▶ Directions for this task:
If a line in the data holds "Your", copy that line out in full.
### Records to use ###
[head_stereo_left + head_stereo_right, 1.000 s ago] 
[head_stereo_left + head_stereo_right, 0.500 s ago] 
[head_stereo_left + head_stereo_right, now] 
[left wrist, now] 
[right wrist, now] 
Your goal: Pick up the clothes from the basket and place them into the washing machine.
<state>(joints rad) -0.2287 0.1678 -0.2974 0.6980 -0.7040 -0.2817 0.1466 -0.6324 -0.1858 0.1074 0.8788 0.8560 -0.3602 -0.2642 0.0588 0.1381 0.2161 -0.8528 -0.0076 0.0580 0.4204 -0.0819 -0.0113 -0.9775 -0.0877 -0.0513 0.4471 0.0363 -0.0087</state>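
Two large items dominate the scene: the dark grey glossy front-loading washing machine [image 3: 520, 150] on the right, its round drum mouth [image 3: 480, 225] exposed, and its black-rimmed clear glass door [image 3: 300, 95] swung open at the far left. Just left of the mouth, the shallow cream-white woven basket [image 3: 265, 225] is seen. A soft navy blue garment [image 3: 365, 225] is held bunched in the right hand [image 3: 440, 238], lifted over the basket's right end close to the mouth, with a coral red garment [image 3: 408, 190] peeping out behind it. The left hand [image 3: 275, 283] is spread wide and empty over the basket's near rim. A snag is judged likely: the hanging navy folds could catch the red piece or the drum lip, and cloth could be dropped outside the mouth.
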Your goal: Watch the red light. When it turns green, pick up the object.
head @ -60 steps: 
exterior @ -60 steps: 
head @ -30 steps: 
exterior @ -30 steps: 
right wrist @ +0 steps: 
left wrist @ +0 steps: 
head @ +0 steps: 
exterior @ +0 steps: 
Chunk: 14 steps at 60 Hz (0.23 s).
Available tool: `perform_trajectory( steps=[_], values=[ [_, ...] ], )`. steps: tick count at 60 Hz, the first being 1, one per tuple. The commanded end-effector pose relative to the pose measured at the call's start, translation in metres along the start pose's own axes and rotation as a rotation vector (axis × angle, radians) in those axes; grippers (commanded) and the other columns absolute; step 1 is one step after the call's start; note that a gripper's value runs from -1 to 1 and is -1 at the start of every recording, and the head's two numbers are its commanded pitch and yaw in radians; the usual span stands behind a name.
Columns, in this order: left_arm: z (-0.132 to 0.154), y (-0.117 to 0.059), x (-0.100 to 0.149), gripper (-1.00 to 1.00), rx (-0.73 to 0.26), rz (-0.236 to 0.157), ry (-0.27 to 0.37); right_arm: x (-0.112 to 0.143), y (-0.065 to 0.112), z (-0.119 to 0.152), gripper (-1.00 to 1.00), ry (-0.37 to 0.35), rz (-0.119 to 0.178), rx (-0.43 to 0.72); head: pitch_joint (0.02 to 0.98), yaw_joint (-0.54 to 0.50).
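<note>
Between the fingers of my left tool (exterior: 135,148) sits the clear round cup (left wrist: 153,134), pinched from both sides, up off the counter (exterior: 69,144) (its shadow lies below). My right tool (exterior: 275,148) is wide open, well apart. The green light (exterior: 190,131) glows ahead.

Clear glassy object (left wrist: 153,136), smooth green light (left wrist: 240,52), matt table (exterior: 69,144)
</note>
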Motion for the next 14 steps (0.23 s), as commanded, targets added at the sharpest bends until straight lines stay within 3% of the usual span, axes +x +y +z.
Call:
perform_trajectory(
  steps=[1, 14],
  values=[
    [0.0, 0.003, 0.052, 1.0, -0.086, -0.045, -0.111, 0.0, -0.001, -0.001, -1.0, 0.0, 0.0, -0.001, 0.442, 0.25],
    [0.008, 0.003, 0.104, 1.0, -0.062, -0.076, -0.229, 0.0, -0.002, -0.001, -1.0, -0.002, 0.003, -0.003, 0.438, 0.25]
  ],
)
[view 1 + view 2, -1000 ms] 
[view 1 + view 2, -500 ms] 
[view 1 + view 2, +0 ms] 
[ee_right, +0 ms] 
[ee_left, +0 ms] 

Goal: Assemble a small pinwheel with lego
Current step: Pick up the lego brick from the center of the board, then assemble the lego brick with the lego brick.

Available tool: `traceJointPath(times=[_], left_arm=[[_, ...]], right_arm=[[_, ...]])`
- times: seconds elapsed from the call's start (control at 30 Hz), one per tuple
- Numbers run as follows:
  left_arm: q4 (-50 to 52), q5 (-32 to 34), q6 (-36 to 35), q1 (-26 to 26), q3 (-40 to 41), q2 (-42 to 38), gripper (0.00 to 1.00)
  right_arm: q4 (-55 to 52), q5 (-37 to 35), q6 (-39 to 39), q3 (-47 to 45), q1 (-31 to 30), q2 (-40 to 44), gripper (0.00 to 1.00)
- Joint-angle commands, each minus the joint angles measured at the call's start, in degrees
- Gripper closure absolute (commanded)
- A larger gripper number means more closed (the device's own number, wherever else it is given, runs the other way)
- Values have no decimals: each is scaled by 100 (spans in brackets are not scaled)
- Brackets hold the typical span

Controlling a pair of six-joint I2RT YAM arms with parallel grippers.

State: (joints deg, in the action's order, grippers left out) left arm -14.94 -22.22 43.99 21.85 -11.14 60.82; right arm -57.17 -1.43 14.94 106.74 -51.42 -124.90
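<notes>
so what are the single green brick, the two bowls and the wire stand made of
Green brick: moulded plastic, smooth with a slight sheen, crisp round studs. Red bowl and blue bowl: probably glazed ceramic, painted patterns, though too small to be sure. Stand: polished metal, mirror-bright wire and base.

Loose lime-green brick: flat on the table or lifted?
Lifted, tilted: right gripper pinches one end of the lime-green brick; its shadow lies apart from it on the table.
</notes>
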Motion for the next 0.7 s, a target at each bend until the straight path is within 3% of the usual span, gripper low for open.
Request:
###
▶ Reply:
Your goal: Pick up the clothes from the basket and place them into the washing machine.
Your goal: Watch the red light. When it turns green, pick up the object.

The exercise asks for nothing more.